As buscas se concentraram na parte mais alta do morro. Em um ponto de mata fechada, os policiais localizaram indícios claros de ocultação de cadáveres. Escavações revelaram ao menos três corpos enterrados a uma profundidade estimada entre um metro e um metro e meio.

Diante da gravidade da situação, a Polícia Civil e a Polícia Científica foram acionadas imediatamente para assumir os trabalhos de perícia, identificação das vítimas e apuração das circunstâncias das mortes.

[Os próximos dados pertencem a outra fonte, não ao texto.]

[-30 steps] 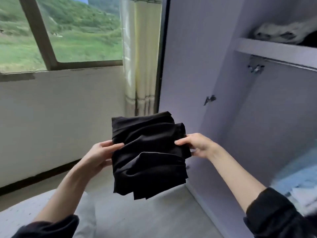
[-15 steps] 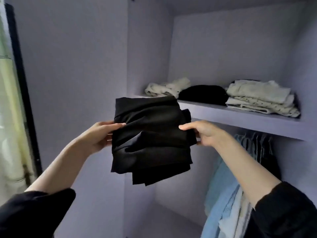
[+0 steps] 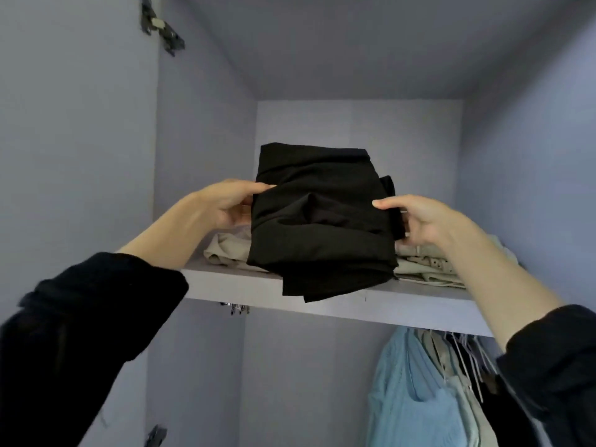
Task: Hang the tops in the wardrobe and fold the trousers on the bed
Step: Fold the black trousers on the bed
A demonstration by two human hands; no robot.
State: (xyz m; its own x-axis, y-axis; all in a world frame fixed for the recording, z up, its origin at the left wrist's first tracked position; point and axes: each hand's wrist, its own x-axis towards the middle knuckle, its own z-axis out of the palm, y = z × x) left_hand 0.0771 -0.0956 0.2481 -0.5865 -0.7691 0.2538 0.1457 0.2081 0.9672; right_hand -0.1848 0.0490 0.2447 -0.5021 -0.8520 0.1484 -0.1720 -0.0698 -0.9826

A descoberta ocorre em um contexto de extrema tensão na região. Nos últimos dias, a Grande Florianópolis já havia sido marcada por uma chacina com quatro mortos e por um sequestro envolvendo três jovens, mantidos em cárcere privado por integrantes de facção criminosa.

Durante a mesma operação desta sexta-feira, as guarnições intensificaram diligências para localizar envolvidos diretamente no sequestro ocorrido no dia 4 de janeiro. Os policiais chegaram até uma residência em área de invasão no morro da Boa Vista.

No local, foi encontrado Pedro Miguel Chuk da Silva, conhecido como “Okaida”. Segundo a polícia, ele foi reconhecido pelas vítimas como um dos responsáveis por amarrá-las e mantê-las sob vigilância no cativeiro. Durante buscas na residência e nos arredores, foram localizadas drogas e munições.

A apreensão do material e a condução do suspeito ficaram a cargo da guarnição da CATE do BOPE. O homem foi encaminhado para os procedimentos legais, enquanto a Polícia Civil deu continuidade às investigações.

A operação reforça a suspeita de que áreas de mata em Biguaçu, São José e Palhoça estariam sendo utilizadas como pontos estratégicos para execuções e ocultação de corpos, prática comum em disputas territoriais entre facções criminosas.

A Polícia Militar de Santa Catarina informou que as ações seguem de forma integrada, com foco na repressão qualificada, coleta de informações e desarticulação de núcleos criminosos ligados a sequestros, homicídios e tráfico de drogas. As investigações continuam para identificar as vítimas encontradas e esclarecer a ligação dos corpos com crimes recentes registrados na região.